I feel like I’ve used so many of them that the only takeaway I have is that the tool is less important than the process you wrap around it. I’m currently using ClickUp, but I’ve loved Confluence in the past. I’ve used Mantis, Asana, and just about all of them. They’re all fantastic tools that are entirely useless unless you have a process to take advantage of them.
What challenges and surprises have you found working remotely in hardware?
I think there’s two major challenges in product design. The first is that the bandwidth available when a group of people are standing in front of a whiteboard is unbeatable. There’s this thought that what’s left on the whiteboard is as valuable as the process you took to get there. And I don’t think that’s true. The experience of standing in front of a whiteboard and developing something together and seeing it come together is an extraordinarily rich environment, and I don’t think that can be recreated remotely, so you have to sort of work harder to fill that gap.
The second major challenge is the logistics of shipping prototypes because even though we have wonderful virtualization tools and simulation tools, and lots of things can be done in the digital realm, there’s also no substitute for holding something in your hand and going, “No, this one, I want it over here.” And these things typically aren’t very easy to move around the world. They’re held together by “sticks and snot,” as we say. It can be challenging to move those things in a dynamic fashion.
But, one of the great advantages is that you can draw on expertise regardless of geography. So if someone is available and has experience in some field, they can join causes with your team, which is quite phenomenal. The fact that you don’t have to say, “Well, we’d love to talk to the factory now” or “We’d love to talk to the industrial design person, but we can’t all get together.”
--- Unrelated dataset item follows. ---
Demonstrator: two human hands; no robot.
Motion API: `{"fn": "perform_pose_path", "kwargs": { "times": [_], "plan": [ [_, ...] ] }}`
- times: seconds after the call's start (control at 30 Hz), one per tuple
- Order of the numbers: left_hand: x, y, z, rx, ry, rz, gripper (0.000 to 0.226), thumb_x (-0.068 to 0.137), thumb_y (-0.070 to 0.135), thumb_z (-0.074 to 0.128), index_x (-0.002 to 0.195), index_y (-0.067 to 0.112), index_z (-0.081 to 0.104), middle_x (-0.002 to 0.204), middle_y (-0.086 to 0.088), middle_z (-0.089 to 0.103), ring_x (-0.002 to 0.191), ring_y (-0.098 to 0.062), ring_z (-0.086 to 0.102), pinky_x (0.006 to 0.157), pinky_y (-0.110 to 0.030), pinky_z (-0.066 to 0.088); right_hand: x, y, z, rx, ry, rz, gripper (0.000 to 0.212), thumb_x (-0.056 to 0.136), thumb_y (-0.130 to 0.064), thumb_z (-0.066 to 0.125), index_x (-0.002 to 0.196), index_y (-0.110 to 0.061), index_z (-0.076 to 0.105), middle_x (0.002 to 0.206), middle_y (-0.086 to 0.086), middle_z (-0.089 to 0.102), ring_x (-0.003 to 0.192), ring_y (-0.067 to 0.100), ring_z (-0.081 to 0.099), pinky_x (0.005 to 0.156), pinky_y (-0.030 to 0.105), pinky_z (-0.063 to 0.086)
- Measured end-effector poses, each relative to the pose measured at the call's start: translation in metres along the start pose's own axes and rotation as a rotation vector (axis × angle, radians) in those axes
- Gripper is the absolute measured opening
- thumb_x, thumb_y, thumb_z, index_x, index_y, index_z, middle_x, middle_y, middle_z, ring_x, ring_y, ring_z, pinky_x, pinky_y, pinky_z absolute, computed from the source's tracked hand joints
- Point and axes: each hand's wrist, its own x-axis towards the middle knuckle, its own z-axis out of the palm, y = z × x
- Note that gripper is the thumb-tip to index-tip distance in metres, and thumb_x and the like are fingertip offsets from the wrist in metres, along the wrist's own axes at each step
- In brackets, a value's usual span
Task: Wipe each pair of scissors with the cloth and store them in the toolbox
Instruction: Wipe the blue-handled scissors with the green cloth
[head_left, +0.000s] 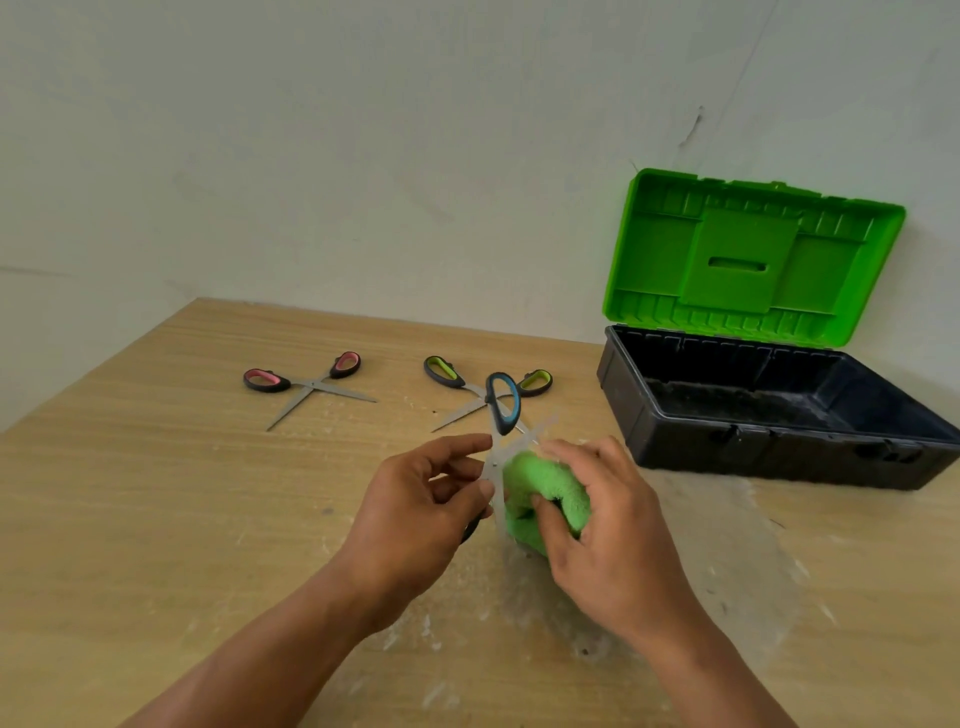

Now we can have those moments where we have those same people in the same virtual room. And it means if you leave your equipment in the wrong lab or the wrong office, you can still share it virtually. I love taking advantage of those tools where you can say, “Let me just bring up that latest design” or “Let me bring up the task register.” We can run it live and we can all see it happen. Being able to share those things digitally is pretty phenomenal.
What’s the greatest lesson you’ve learned from a mistake?
I think the enduring lesson that I’ve learned from big mistakes is that technical mistakes pale in comparison to communication mistakes.
When you beaver away and you’re trying to fix things at your desk and you undertake a path and you don’t share concerns or decisions with other stakeholders, that leads to the biggest blow ups.
When everyone’s doing fantastic work and then at some point you go, “Hey, I’m done,” and the other person says, “Hey, I’m done.” And then you go, “Oh, my God, we’re on different pages. I didn’t know you were doing that.” They’re really hard to recover from. Technical mistakes are relatively easy to recover from. I think that’s the biggest thing I’ve learned from a mistake — communication matters.
We’re always looking for engineers, designers, brand strategists, and writers to join our team. If you’ve got a skill that you think we need, send us a message! We’d love to chat. And of course, if you’ve got a hardware product or product idea you want to bring to market, we have just the experts to help!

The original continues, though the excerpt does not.